**EXERCISE PROMPT:**
Take each line from the material below that includes the string "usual" and copy it.

**MATERIAL SUPPLIED:**
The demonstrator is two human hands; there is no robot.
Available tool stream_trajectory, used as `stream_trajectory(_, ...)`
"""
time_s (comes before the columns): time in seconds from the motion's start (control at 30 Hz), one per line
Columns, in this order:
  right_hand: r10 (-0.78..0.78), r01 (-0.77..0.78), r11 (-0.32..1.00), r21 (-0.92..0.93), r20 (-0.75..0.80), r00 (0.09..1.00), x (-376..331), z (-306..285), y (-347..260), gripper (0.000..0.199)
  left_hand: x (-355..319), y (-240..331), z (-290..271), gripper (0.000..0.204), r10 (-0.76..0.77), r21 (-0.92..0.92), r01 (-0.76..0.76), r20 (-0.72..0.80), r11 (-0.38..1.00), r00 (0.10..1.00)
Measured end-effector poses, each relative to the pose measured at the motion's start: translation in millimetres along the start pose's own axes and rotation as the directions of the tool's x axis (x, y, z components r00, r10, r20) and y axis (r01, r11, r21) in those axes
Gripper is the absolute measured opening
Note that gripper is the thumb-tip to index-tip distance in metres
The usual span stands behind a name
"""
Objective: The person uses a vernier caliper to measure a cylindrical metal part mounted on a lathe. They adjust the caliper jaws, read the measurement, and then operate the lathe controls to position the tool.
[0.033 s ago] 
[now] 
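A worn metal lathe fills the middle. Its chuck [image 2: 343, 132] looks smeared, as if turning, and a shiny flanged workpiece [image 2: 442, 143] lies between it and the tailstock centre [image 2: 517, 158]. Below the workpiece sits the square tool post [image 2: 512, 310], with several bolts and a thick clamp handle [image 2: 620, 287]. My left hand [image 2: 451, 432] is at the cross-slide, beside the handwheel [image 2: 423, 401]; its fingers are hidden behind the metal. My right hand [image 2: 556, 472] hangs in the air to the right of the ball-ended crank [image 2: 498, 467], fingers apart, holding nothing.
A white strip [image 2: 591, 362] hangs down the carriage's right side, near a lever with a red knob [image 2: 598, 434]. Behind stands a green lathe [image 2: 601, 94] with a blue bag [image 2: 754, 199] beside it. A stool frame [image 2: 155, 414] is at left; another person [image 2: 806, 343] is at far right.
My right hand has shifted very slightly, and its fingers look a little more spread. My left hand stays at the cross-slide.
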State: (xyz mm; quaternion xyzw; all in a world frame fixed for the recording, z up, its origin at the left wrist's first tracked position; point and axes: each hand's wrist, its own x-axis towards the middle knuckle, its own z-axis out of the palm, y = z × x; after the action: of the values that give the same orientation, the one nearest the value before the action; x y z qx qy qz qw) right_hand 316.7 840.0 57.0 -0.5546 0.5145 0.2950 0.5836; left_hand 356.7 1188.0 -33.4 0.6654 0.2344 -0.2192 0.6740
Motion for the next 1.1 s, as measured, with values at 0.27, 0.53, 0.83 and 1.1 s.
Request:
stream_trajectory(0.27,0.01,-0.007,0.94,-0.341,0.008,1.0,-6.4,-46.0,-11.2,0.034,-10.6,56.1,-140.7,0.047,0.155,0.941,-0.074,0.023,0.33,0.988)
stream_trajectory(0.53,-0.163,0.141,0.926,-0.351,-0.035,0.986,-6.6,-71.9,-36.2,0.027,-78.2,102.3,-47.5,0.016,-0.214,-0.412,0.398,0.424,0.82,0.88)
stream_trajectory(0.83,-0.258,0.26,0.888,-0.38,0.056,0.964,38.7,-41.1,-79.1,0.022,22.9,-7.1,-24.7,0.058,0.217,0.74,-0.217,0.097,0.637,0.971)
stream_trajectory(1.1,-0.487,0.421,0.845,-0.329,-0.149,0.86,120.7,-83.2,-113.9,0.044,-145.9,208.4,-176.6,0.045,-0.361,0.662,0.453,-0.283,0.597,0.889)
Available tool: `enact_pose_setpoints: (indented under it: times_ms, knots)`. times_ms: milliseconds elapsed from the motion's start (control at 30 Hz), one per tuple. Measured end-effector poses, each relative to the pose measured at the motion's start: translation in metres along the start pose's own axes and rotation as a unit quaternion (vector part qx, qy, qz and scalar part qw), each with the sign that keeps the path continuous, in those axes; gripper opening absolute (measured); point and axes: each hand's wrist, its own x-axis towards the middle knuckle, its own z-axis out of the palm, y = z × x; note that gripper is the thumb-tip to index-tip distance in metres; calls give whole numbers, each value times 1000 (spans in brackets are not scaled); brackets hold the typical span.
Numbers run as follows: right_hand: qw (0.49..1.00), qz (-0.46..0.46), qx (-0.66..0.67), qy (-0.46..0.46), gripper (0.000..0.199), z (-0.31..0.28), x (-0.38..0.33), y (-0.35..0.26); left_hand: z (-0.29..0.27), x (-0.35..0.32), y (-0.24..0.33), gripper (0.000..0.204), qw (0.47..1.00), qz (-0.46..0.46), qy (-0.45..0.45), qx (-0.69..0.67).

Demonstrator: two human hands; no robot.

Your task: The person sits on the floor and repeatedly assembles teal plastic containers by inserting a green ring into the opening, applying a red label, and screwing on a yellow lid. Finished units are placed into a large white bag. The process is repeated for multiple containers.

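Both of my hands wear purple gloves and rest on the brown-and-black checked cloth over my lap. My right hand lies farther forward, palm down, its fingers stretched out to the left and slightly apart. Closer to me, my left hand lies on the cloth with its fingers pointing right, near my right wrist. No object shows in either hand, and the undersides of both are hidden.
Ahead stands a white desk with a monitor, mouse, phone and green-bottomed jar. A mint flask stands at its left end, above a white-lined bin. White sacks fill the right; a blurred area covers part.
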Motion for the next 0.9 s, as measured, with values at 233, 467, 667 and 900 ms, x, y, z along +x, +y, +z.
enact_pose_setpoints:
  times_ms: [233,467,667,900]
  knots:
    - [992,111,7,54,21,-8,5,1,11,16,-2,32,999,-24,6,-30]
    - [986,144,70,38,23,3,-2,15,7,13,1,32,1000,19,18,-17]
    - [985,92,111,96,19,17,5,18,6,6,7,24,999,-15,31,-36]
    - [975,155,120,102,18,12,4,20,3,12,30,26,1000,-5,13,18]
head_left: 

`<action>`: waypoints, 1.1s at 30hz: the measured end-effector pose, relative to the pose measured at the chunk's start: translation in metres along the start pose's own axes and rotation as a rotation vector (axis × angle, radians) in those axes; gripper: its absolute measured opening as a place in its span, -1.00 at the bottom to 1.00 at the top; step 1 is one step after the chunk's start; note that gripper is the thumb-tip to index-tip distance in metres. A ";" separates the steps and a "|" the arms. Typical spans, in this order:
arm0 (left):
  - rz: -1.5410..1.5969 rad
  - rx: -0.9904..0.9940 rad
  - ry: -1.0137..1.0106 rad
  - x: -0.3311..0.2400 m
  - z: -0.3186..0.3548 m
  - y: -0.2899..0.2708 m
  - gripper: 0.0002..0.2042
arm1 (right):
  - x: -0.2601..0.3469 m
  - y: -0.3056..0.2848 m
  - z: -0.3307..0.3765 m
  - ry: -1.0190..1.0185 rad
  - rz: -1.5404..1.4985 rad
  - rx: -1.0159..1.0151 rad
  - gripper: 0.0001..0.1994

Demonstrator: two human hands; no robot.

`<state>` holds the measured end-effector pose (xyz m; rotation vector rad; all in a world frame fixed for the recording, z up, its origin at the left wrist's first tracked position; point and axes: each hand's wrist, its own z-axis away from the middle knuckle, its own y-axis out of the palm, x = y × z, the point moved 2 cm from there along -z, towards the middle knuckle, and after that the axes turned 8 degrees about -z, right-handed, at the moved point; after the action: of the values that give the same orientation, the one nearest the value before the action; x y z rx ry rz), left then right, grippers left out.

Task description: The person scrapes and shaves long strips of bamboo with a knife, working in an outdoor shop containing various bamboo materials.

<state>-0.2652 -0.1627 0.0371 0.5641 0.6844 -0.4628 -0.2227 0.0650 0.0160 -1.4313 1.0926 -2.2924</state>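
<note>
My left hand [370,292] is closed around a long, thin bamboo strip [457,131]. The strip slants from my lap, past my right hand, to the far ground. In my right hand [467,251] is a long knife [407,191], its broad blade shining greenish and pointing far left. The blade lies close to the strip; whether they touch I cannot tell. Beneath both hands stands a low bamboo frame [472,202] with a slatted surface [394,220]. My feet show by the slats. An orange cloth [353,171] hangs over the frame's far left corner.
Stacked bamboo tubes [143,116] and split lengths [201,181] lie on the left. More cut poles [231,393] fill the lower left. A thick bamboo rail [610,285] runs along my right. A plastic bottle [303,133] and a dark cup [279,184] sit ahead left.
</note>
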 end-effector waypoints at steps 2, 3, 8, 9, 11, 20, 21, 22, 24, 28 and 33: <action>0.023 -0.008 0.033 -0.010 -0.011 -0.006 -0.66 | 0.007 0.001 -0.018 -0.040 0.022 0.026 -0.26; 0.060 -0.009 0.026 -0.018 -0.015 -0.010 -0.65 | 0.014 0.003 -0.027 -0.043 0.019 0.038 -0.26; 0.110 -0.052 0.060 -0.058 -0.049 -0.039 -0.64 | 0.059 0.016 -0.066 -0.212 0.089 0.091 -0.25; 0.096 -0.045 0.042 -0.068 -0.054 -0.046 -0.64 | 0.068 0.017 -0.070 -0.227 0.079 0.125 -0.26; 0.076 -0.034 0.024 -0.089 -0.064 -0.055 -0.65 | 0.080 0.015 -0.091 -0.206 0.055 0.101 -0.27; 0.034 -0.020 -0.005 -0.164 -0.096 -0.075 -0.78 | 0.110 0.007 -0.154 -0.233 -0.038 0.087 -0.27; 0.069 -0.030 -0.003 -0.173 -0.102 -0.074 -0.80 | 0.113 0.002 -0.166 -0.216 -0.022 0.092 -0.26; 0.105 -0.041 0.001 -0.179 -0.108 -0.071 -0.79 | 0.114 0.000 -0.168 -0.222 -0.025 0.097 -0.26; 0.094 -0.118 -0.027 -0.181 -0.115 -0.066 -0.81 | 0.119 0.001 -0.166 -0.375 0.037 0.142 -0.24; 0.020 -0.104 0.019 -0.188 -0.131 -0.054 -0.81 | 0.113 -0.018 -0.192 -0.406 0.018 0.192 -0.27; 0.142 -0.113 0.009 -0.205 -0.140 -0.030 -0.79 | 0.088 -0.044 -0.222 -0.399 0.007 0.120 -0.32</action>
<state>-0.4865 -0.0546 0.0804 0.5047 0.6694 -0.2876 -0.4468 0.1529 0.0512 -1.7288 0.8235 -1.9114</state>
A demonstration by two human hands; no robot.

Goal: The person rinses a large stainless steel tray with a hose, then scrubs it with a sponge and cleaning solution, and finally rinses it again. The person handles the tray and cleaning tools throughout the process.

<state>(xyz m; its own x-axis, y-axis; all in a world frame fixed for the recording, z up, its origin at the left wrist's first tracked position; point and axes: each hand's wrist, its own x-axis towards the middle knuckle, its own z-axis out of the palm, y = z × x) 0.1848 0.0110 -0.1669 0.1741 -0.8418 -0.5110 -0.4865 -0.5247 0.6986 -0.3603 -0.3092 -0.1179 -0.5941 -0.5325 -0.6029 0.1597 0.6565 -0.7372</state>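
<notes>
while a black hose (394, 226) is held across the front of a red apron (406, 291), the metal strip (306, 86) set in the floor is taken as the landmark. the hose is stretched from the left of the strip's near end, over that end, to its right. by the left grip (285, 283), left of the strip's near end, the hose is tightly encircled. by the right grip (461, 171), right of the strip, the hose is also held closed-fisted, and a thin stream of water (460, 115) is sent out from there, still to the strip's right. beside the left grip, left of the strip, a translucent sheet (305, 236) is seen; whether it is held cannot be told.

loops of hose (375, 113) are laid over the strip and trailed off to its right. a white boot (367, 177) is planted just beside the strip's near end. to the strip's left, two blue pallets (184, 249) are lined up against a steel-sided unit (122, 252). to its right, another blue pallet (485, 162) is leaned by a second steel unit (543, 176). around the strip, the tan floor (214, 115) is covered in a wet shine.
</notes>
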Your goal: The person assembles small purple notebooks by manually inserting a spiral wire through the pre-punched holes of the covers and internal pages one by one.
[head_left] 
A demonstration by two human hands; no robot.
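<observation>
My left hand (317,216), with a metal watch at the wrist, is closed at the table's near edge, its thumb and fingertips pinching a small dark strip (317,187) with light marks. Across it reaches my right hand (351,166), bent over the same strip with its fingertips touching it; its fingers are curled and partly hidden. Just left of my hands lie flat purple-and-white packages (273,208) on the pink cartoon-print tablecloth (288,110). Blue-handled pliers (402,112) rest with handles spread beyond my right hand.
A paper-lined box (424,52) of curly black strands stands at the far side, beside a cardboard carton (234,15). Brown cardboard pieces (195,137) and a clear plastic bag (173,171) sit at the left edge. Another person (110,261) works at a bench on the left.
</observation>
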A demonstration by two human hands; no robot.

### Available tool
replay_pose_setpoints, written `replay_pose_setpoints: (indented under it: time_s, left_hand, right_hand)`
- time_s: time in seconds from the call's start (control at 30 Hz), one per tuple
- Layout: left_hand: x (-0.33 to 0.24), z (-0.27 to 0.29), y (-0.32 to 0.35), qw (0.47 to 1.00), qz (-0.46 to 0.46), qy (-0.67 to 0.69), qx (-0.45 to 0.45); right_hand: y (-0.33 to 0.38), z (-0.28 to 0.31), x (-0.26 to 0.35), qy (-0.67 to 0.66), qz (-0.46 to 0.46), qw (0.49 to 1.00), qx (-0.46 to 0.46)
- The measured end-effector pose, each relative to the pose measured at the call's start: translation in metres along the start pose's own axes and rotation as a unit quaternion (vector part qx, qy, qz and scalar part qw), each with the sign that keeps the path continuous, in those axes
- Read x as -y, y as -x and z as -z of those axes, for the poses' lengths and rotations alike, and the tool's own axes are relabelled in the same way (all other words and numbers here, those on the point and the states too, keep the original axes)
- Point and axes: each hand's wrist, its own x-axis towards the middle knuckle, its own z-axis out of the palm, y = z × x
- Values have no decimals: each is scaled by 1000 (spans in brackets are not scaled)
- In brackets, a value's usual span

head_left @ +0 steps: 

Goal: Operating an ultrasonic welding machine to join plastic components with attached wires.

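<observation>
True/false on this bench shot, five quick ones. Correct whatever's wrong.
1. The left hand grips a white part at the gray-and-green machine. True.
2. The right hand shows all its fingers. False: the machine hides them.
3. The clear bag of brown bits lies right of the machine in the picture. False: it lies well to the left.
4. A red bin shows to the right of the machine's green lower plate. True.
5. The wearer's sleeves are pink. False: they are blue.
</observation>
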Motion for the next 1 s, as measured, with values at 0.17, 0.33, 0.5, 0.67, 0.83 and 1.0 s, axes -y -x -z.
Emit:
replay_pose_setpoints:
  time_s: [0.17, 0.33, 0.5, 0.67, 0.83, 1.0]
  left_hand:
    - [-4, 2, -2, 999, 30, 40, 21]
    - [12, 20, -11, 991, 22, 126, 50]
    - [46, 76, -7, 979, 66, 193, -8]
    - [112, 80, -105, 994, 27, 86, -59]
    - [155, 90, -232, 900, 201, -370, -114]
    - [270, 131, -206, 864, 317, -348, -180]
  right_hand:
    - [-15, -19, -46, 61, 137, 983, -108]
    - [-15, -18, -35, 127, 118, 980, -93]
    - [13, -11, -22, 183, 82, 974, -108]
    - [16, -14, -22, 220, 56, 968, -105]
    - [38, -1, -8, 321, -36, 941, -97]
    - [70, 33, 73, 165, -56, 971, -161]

**REPLY:**
The usual span stands behind a name
- In brackets, a value's usual span

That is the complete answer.